- Task prompt -
Write out the material below exactly, beginning at the line that contains "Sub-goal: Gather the" and ending with its last line, both ends included; write nothing else.
** Opening Data for this exercise block **
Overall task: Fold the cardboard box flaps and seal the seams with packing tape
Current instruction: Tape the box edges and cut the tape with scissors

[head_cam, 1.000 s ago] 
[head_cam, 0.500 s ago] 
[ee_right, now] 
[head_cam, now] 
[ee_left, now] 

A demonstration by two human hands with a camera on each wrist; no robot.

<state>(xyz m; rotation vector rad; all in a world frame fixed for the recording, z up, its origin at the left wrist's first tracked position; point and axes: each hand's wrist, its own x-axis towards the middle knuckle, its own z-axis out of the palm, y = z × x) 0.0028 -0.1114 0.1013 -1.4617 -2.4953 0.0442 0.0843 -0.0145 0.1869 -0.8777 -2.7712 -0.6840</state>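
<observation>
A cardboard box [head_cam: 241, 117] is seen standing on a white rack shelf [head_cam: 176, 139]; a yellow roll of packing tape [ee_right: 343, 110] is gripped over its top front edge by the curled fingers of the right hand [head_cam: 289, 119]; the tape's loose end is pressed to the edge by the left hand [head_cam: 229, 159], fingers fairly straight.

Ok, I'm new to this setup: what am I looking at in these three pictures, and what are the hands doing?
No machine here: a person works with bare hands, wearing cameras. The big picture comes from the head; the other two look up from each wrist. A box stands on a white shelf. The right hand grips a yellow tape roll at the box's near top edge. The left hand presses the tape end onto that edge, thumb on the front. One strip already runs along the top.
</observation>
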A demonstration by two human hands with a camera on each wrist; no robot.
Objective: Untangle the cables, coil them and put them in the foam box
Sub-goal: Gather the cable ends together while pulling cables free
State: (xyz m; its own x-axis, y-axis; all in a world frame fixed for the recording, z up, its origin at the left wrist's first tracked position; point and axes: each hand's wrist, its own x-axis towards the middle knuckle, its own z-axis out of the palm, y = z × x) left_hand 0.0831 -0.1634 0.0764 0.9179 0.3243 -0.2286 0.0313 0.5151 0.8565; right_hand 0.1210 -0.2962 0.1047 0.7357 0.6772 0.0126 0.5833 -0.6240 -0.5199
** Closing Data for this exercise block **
- Written answer -
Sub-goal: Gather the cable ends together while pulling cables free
State: (xyz m; its own x-axis, y-axis; all in a world frame fixed for the recording, z up, its origin at the left wrist's first tracked position; point and axes: each hand's wrist, its own x-axis towards the middle knuckle, its own z-axis out of the palm, y = z × x) left_hand 0.0831 -0.1634 0.0764 0.9179 0.3243 -0.2286 0.0313 0.5151 0.8565; right_hand 0.1210 -0.2962 0.1047 0.7357 0.6772 0.0126 0.5833 -0.6240 -0.5199

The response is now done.